Was that a harsh assessment of a point on the road against one of the best teams in the Eastern Conference? Possibly.

But we’ve sat through this movie before, or rather, we’ve sat through this scene of the movie before.

The Whitecaps sneak an undeserved win here, a late point there and everybody gets to say “well it wasn’t pretty but it worked” and the coach gets to say how much he loves the character of his players and just about everybody gets to ignore the fact that playing exactly this style of football has led to the Whitecaps limping out of the playoffs every time they manage to get there.

But false positives gleaned from small sample sizes will no doubt continue to be the theme.

Perhaps the real secret lies within ourselves?

There can’t have been many of us watching that game who saw New York score two goals either side of the half-time whistle who didn’t think that was essentially game over.

After all the Whitecaps had produced one shot of note in the first-half (a low Nicolas Mezquida strike from outside the area which gave his side the lead) and had produced absolutely nothing of attacking worth until the final ten minutes of the second half.

Maybe, like us, NYCFC were lulled into complacency and torpor and thus were surprised, like us, to see Erik Hurtado slot home from a Brek Shea cross?

That sentence certainly doesn’t get any more believable no matter how many times you read it out loud but Hurtado has done more this season than Anthony Blondell to earn the right to be the backup striker to Kei Kamara.

Blondell hasn’t set all that high a bar to be fair but if Robinson is really going to pick players based on their performance then it should be Hurtado over Blondell on the bench for the next game.

Elsewhere Aaron Maund had a decent enough game in central defence to make his continued absence seem even more perplexing than it already was and Franklin and Levis helped to confirm that Nerwinski and de Jong should remain the first choice full-backs.

It’s still baffling to make any sense from how Felipe is being used (he hit one pass into the New York area all game) but at least Stefan Marinovic seems to be back to his sharpest.

In the end it was a good point from a poor performance.

And that has become Carl Robinson’s stock in trade over his years with the club and those of us who watch the team consistently play ninety minutes of incoherent football probably have to resign ourselves to more of the same for the foreseeable future.

But this week feels pivotal for how we will remember the season.

Next week’s trip to Portland bookended by Voyageur’s Cup games agasint Toronto won’t be easy. Portland are arguably the best team in MLS right now and TFC are on something of an uptick following their horrendous start to the season.

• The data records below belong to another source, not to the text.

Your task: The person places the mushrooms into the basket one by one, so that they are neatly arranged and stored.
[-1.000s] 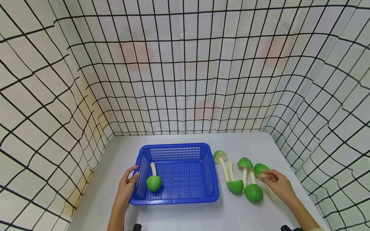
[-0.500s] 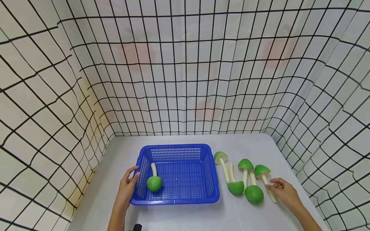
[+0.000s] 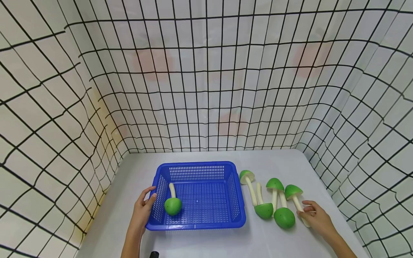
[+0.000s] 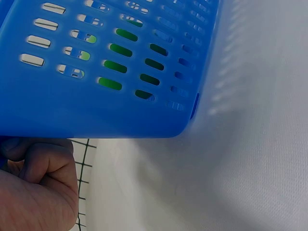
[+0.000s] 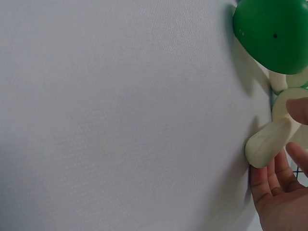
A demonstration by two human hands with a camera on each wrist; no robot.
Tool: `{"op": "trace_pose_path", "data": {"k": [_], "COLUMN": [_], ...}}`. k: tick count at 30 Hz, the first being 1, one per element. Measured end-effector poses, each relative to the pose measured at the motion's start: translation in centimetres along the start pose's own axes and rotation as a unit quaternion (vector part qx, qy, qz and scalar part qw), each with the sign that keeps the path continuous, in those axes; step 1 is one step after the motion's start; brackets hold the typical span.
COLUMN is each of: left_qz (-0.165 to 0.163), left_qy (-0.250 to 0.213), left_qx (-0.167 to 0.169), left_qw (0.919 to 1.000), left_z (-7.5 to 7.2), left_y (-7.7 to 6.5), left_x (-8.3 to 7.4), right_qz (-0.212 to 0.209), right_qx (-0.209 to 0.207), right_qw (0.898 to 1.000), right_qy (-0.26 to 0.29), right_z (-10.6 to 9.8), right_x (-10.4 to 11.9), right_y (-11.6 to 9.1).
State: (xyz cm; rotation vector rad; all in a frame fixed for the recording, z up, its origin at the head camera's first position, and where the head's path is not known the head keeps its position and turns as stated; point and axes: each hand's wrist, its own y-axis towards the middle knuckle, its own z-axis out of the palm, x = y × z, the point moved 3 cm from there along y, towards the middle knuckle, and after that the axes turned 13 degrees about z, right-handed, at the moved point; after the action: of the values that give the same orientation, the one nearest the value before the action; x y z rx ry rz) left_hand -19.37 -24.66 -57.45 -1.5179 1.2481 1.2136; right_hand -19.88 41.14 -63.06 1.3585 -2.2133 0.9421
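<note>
My left hand (image 3: 142, 209) grips the left rim of a blue plastic basket (image 3: 195, 226), its curled fingers (image 4: 50, 166) showing under the rim in the left wrist view. Inside the basket, on the left, lies a toy mushroom with a green cap (image 3: 172, 206) and a pale stem. At the right, my right hand (image 3: 319, 219) pinches the stem of the rightmost green-capped mushroom (image 3: 293, 190), which lies on the table with its cap pointing away. In the right wrist view, thumb and fingers stand on either side of that pale stem (image 5: 267, 144).
Several more green-capped mushrooms lie between basket and right hand, among them one with its cap toward me (image 3: 284, 218) and one by the basket's far right corner (image 3: 247, 176). A black grid net over white cloth (image 3: 206, 89) surrounds the white table (image 3: 206, 245).
My right hand has moved from the rightmost mushroom's cap down along its stem, toward me. The left hand stays on the basket's rim.
</note>
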Motion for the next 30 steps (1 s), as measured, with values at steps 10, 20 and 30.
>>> {"op": "trace_pose_path", "data": {"k": [10,20,30], "left_qz": [-0.002,-0.001,0.005], "left_qy": [0.000,0.005,0.009], "left_qx": [-0.004,-0.004,-0.002], "left_qw": [1.0000,1.0000,0.9999], "left_z": [0.03,0.02,0.01], "left_y": [0.02,0.02,-0.13], "left_x": [0.03,0.08,0.05], "right_qz": [-0.041,-0.047,-0.034], "right_qx": [-0.003,0.009,0.011], "right_qw": [0.999,0.999,0.999], "right_qy": [-0.019,-0.025,-0.024], "right_z": [0.23,0.03,-0.07], "right_x": [-0.11,0.46,0.46], "right_y": [0.05,-0.35,-0.26]}}
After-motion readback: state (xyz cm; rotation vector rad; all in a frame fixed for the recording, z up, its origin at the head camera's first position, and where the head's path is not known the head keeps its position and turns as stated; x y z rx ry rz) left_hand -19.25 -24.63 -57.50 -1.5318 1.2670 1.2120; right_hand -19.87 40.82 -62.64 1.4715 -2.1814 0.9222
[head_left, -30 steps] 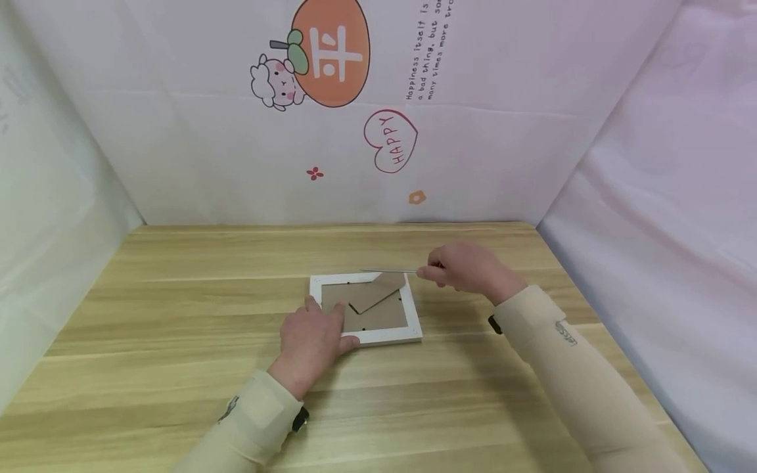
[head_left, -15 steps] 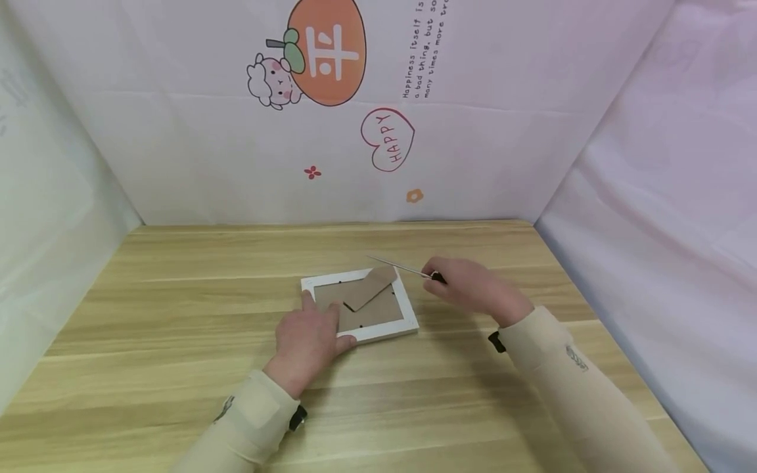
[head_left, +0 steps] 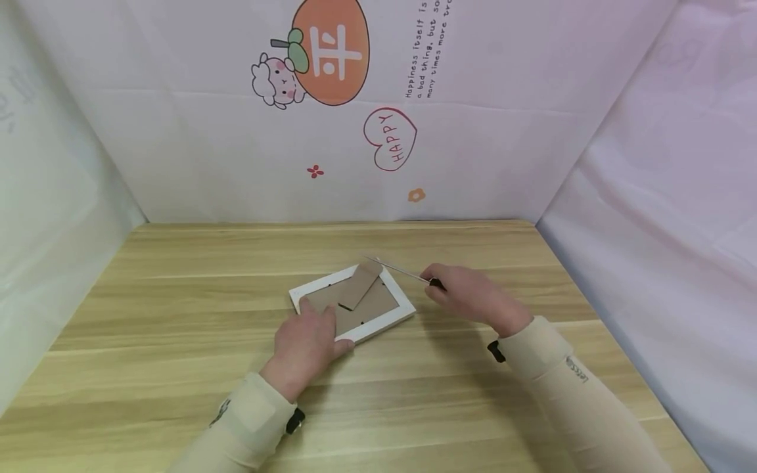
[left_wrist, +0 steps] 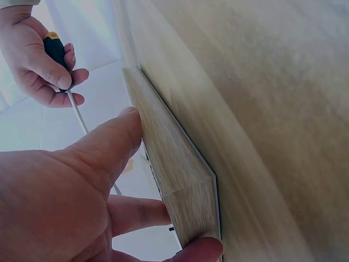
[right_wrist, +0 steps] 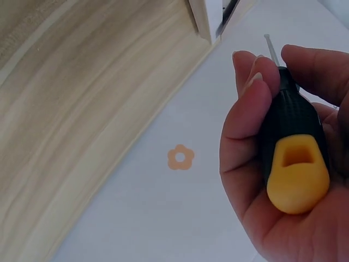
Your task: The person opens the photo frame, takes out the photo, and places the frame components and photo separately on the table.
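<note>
A white-edged picture frame (head_left: 372, 314) lies back up on the table, turned at an angle, its brown backing showing. Across that backing slants a brown easel stand (head_left: 361, 284). My left hand (head_left: 304, 343) holds the frame's near left corner, fingers over the back and thumb (left_wrist: 117, 136) along the side edge. In my right hand (head_left: 473, 295) is a screwdriver (right_wrist: 292, 131) with a black and yellow handle, gripped in curled fingers. Its thin metal shaft points left, and the tip overlaps the far end of the stand in the head view.
The wood-grain table (head_left: 177, 394) ends at a white printed backdrop (head_left: 473, 157) behind. White cloth walls (head_left: 668, 230) rise on the right and left. Small dark tabs (head_left: 362, 323) sit along the frame's inner edge.
My left hand has turned the picture frame counter-clockwise, its right side swinging away from me. The screwdriver has tilted, its tip now farther back, and my right hand has shifted slightly nearer me.
</note>
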Motion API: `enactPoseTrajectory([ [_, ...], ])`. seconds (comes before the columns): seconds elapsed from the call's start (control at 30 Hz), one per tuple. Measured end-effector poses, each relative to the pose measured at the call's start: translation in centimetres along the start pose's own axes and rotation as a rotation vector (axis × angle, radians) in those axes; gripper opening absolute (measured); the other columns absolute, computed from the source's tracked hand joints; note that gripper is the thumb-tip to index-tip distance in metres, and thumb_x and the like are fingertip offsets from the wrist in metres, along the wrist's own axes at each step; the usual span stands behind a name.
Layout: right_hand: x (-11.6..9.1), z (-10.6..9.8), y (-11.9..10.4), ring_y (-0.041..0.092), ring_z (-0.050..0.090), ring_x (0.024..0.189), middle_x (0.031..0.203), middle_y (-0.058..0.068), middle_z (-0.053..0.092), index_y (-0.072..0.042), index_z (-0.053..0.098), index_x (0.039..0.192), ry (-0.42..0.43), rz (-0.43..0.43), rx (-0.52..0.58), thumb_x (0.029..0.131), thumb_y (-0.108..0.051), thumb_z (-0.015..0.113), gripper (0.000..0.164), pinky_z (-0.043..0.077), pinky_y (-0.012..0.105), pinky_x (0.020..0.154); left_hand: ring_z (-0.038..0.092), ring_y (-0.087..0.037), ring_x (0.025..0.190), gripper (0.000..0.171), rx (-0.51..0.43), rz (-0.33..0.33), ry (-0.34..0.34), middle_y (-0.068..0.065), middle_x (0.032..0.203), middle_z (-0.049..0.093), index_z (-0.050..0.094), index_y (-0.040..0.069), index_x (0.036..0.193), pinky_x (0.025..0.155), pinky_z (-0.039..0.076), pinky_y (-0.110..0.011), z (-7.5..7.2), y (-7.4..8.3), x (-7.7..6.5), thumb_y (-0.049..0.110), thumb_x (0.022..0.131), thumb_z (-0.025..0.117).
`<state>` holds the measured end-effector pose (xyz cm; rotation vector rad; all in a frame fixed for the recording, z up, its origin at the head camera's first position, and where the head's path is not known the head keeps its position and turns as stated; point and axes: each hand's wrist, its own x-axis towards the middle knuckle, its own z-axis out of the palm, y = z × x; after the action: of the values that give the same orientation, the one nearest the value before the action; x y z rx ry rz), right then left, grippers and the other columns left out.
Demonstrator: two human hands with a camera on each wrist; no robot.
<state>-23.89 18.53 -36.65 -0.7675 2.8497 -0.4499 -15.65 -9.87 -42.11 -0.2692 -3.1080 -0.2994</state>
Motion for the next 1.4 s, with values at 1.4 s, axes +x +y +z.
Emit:
enactPoseTrajectory([
  [1.4, -0.8, 1.3, 0.5, 0.012, 0.052, 0.072, 0.083, -0.004, 0.058, -0.009, 0.064, 0.114, 0.057, -0.05, -0.017, 0.096, -0.021, 0.053, 0.024, 0.047, 0.035, 0.071, 0.055, -0.027, 0.058, 0.093, 0.129, -0.063, 0.007, -0.026, 0.087, 0.057, 0.059, 0.002, 0.132, 0.046, 0.049, -0.039, -0.2, 2.2, -0.9, 0.07, 0.07, 0.07],
])
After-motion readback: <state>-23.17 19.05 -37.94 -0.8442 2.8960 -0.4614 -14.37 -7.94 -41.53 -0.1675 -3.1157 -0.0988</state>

But they played in Atlanta on Saturday and must have one eye on making a late run for the post-season.

So will the Whitecaps try to take the game to them at BC Place on Wednesday evening and give themselves a cushion for the second leg?

Probably not, and the tenor of the game will really hinges on how the visitors approach it. If they push for an away goal that will suit the pace of Davies and Reyna, but if they choose to sit back then we could be in for another one of “those” games where Vancouver treat the home crowd to ninety minutes of not really trying to score.

And speaking of not trying to score it was infuriating to see them spurn the chance of going for the three points by opting not to swing a last kick of the game free-kick into the NYCFC penalty area last night.

Sometimes footballers try to be too clever for their own good

It would be nice to see the Whitecaps play as a team rather than rely on individual moments of magic and opposition error but what we have is what we have.

That won’t be quite enough to get to the post season but it will be just enough to prevent anybody from having to make a tough decision.

One person’s purgatory is another person’s paradise I suppose.

Time for the Soccer Shorts player ratings.

Marinovic-6, Franklin-4.5, Levis-4.5, Ghazal-5, Maund-5, Felipe-5, Teibert-5, Ibini-3, Shea-5.5, Mezquida-6*, Blondell-4 (Davies-5.5, Reyna-5.5, Hurtado-5.5)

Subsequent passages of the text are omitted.